Nous avons été sollicités par la Fondation des Amis de l’Atelier qui souhaitait dresser une forme de bilan de l’accompagnement des personnes accueillies dans ses Samsah et SAVS (2). Près de dix ans après la loi du 11 février 2005 qui a reconnu la notion de « handicap psychique » dont découlent ces services, nous avons saisi cette occasion pour observer comment se faisait la rencontre entre le monde du handicap et celui de la psychiatrie et l’impact de cette rencontre sur le parcours des personnes. Pendant huit mois, nous nous sommes immergés dans deux sites de la fondation – qui comprenaient chacun un SAVS, un Samsah et une résidence-accueil. Nous avons mené des entretiens biographiques avec 24 usagers de ces structures. Cette approche ethnographique a permis d’analyser la trajectoire de ces personnes.
Le profil des personnes accueillies reste flou. Alors que la loi de 2005 établit des catégories entre les types de handicap, dans les services, ni les professionnels, ni les cadres ne savent précisément si les personnes relèvent du handicap mental ou du handicap psychique. Les orientations de la MDPH – qui font référence à ces catégories de handicap – entrent parfois en contradiction avec cette logique. En pratique, elles ne font que valider des négociations d’orientation entre les professionnels de la psychiatrie et ceux des Samsah. Par ailleurs, l’approche éducative, propre au monde du handicap, s’est enrichie des réponses venant du monde médical. L’accompagnement ne se limite pas à apprendre aux gens ce qu’ils ne savent pas faire, mais à fournir des rituels pour leur permettre de se stabiliser, ce qui est une démarche calquée sur la psychiatrie. Ce double accompagnement profite aux deux types de publics. Enfin, alors qu’il est souvent dit que ces services ont permis de mieux coordonner différents types d’interventions préexistantes, notre expérience montre qu’ils ont créé un nouveau pan de l’accompagnement qui n’existait pas: la prise en charge sociale au domicile. Avant, les gens étaient suivis par le service de psychiatrie et la famille assurait le reste. Aujourd’hui, ces services viennent soulager la famille.
Les professionnels sont encouragés à coordonner leurs prises en charge, ce qui est parfois vécu comme une intrusion par les usagers. Une personne n’a pas forcément envie de raconter aux professionnels du Samsah ce qui se passe au CMP [centre médico-psychologique] dans lequel elle est aussi suivie, et vice versa. Pour les professionnels, ne pas dire ce qui se passe dans chaque service, c’est « cliver ». Par ailleurs, les fins de prise en charge se révèlent complexes. L’accompagnement médico-social est construit comme une étape dans la réalisation d’un projet. En psychiatrie, la stabilisation passe par la répétition de rituels et l’accompagnement est rarement transitoire. Il faudrait pouvoir moduler cette prise en charge en fonction des besoins fluctuants des personnes et surtout, qu’elle ne s’arrête pas du jour au lendemain.
La comparaison des coûts relatifs aux prises en charge en psychiatrie et par des services d’accompagnement est apparue très complexe. En revanche, nous avons constaté que cet accompagnement permet de rationaliser les coûts liés au handicap supportés par les familles. Par exemple, une personne qui ne sait pas s’alimenter correctement et consomme beaucoup de plats cuisinés a pu apprendre à faire la cuisine et consacrer un budget moindre à l’alimentation.

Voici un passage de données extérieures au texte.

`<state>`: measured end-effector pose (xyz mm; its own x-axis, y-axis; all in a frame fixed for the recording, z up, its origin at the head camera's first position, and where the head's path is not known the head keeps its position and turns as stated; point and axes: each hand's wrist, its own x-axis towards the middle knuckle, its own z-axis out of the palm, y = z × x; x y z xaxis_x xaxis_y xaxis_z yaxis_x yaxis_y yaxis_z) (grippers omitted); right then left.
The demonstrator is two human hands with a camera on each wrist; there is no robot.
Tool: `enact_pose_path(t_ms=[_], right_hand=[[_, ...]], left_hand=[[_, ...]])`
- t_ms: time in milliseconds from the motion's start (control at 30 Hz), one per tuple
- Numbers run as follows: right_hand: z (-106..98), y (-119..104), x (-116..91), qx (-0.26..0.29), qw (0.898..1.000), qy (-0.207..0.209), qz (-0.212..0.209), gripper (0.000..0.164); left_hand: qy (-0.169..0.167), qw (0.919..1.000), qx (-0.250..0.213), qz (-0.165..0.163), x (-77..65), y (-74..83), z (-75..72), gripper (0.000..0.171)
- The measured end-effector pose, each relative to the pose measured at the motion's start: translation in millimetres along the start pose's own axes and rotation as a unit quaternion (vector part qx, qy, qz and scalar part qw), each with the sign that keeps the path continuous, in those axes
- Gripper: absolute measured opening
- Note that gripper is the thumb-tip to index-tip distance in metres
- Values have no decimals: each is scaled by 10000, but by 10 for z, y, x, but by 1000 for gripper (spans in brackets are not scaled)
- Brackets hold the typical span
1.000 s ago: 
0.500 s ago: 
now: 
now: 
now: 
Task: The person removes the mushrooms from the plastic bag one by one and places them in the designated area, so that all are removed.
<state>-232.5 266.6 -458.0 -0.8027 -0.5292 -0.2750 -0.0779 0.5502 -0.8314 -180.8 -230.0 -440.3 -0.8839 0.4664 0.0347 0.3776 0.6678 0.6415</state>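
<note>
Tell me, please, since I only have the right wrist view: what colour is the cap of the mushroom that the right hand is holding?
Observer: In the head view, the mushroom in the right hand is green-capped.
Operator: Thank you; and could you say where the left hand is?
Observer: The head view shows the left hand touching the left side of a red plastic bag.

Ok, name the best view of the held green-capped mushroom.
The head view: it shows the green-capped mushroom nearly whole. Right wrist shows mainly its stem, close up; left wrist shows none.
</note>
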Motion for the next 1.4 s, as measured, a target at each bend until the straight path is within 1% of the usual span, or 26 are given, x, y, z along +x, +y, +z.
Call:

(1) « Parcours de vie, parcours de soins » – Enquête financée par l’ARS Ile-de-France et réalisée par la chaire « Handicap psychique et décision pour autrui » (EHESP-CNSA) – Gaëlle Giordano et Samuel Neuberg, sous la direction de Florence Weber.
(2) Service d’accompagnement médico-social pour adultes handicapés et services d’accompagnement à la vie sociale.